Interpreting a Huffman Tree

To find the binary code for a character, you follow the path from the top (the root) of a Huffman Tree down to the character.

• Every time you go Left, you add a 0.
• Every time you go Right, you add a 1.

Example: If you go Left, then Right, then Left to reach the letter 'A', its Huffman code is 010.

Did you know? Because common letters have very short codes (like just '0' or '10'), the total number of bits used for a whole sentence is much lower than using 8 bits for every single letter!

Calculating Compression Savings

In your exam, you might be asked to compare uncompressed data (ASCII) with Huffman compressed data.

Step-by-Step: Comparing Bits

1. Uncompressed: Count the number of characters in the string and multiply by 8 (assuming 8-bit ASCII).
Formula: \( \text{Total Bits} = \text{Number of characters} \times 8 \)

2. Huffman Compressed: Use the provided tree to find the code for each letter. Count the number of bits in each code and add them all up.

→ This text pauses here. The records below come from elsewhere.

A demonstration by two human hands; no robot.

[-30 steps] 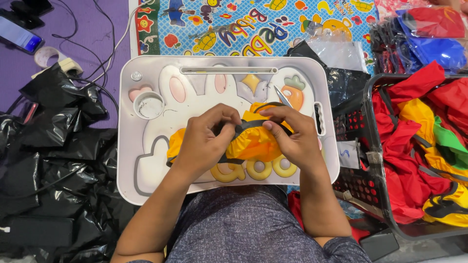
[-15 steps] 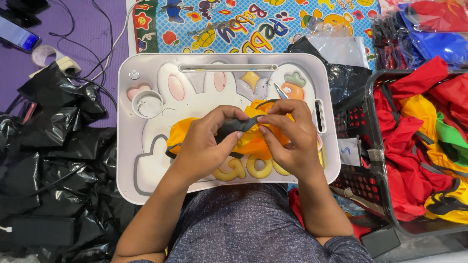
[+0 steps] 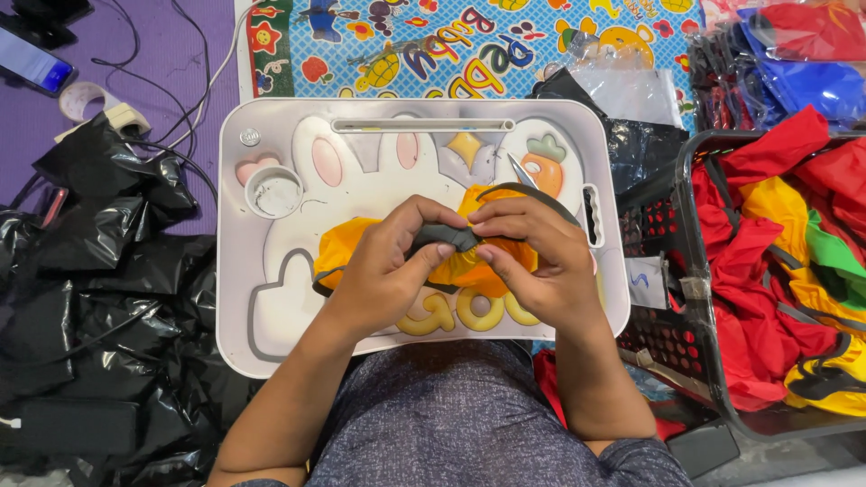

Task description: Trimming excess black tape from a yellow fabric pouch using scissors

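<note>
An orange cloth item (image 3: 347, 248) with a dark grey strap (image 3: 448, 237) lies bunched on a white lap tray (image 3: 271, 307) printed with a rabbit and a carrot. My left hand (image 3: 388, 271) pinches the grey strap from the left, fingers curled over the cloth. From the right, my right hand (image 3: 537, 261) pinches the same strap, fingertips meeting the left hand's at the tray's middle. A small pair of scissors (image 3: 521, 171) rests on the tray just beyond my right hand.
Crumpled black plastic bags (image 3: 99, 298) pile up on the left. A black basket (image 3: 713, 361) at the right holds red, yellow and green cloth items (image 3: 776, 271). A colourful play mat (image 3: 451, 45) lies beyond the tray. A phone (image 3: 34, 61) and a tape roll (image 3: 86, 97) sit at far left.
Both hands have drawn closer together over the cloth and now pinch the grey strap between their fingertips. The orange cloth has been gathered tighter under them.
</note>
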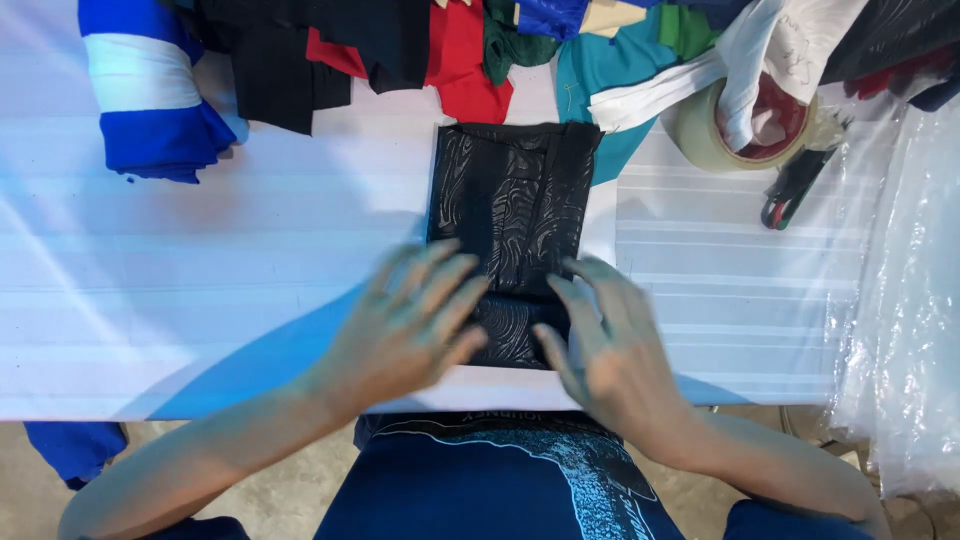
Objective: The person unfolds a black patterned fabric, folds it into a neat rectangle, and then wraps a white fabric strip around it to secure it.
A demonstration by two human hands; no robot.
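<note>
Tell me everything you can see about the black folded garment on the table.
The black garment is folded into a narrow upright rectangle of thin, faintly glossy fabric with a swirling tone-on-tone pattern. It lies flat on the white table, its far edge near the pile of coloured clothes. The left hand and right hand rest spread on its near end.

One folded black patterned cloth (515, 215), one blue-and-white folded cloth (145, 90), one roll of tape (720, 130), one pair of scissors (795, 185), two hands.
</note>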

3. The Saving: Subtract the compressed total from the uncompressed total.

Example:
To store the word "BEE" using 8-bit ASCII:
\( 3 \text{ characters} \times 8 \text{ bits} = 24 \text{ bits} \).
Using Huffman, if 'B' is 11 and 'E' is 0:
B (11) + E (0) + E (0) = 4 bits.
Total saved: 20 bits!

Quick Review Box

ASCII: Fixed length (usually 8 bits per character).
Huffman: Variable length (common characters = short codes; rare characters = long codes).
RLE: Frequency/data pairs (e.g., 4 'A's becomes 4 A).

Summary of Key Terms

Data Compression: Reducing file size to save space or transmission time.
Run Length Encoding (RLE): A method that replaces repeating data with a count and a value.
Huffman Coding: A method that uses a tree to assign shorter binary codes to more frequent characters.
Frequency: How often a specific piece of data or character occurs.
Bit: The smallest unit of data in a computer (a 0 or a 1).

Don't worry if the Huffman trees look a bit like a spider web at first! Just remember: start at the top, and follow the branches to the letter you need. You've got this!